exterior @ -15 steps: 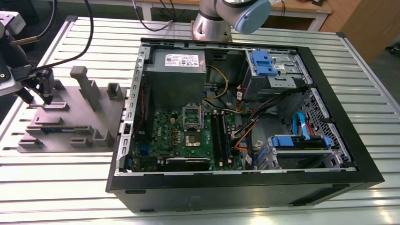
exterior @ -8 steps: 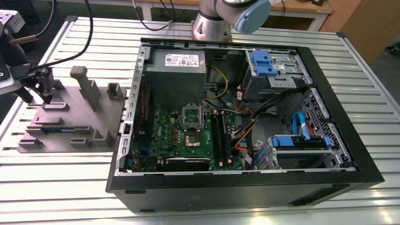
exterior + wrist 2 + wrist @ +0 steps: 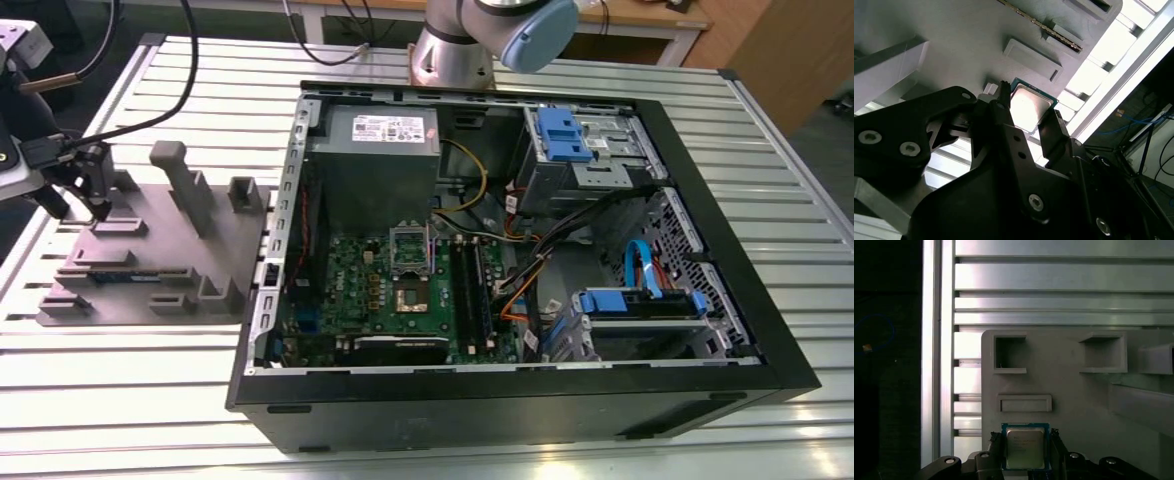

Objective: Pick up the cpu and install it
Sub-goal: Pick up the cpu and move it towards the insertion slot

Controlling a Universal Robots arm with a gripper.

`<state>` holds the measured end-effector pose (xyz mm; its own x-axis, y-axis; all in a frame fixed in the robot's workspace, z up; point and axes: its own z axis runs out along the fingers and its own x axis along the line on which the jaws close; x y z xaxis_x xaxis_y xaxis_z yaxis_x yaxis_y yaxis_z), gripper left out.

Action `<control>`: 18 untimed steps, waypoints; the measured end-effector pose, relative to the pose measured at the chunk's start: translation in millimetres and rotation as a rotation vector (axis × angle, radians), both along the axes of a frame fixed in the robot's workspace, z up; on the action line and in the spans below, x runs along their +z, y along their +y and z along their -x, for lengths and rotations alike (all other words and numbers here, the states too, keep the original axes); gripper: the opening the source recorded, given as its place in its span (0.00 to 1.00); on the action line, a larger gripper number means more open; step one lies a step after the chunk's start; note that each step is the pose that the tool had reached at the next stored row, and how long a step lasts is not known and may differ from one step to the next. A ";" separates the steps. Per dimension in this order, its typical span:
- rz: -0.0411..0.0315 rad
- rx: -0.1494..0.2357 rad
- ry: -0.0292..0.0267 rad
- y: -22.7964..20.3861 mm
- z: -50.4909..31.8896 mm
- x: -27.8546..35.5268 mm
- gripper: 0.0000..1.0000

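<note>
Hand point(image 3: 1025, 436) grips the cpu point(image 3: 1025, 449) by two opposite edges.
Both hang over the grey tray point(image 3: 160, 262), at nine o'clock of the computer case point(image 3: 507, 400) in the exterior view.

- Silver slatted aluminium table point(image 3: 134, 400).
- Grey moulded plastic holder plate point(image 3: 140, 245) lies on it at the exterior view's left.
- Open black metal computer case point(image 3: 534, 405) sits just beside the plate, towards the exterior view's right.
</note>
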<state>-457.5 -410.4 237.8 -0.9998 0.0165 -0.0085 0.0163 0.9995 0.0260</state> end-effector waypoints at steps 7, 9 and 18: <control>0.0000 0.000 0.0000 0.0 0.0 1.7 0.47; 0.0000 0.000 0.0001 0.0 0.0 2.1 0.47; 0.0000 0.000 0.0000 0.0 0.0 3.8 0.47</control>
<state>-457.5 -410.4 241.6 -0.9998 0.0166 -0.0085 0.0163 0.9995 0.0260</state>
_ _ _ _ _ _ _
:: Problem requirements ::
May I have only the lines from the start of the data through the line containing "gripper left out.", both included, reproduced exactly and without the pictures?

:: Written solution ::
exterior @ -15 steps: 
exterior @ -8 steps: 
exterior + wrist 2 + wrist @ +0 steps: 

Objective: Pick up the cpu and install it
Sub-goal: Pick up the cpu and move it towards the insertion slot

Controlling a Universal Robots arm with a gripper.

`<state>` holds the measured end-effector pose (xyz mm; its own x-axis, y-axis; all in a frame fixed in the robot's workspace, z up; point and axes: its own z axis runs out along the fingers and its own x axis along the line on which the jaws close; x y z xaxis_x xaxis_y xaxis_z yaxis_x yaxis_y yaxis_z), gripper left out.

Nothing more is required for this answer.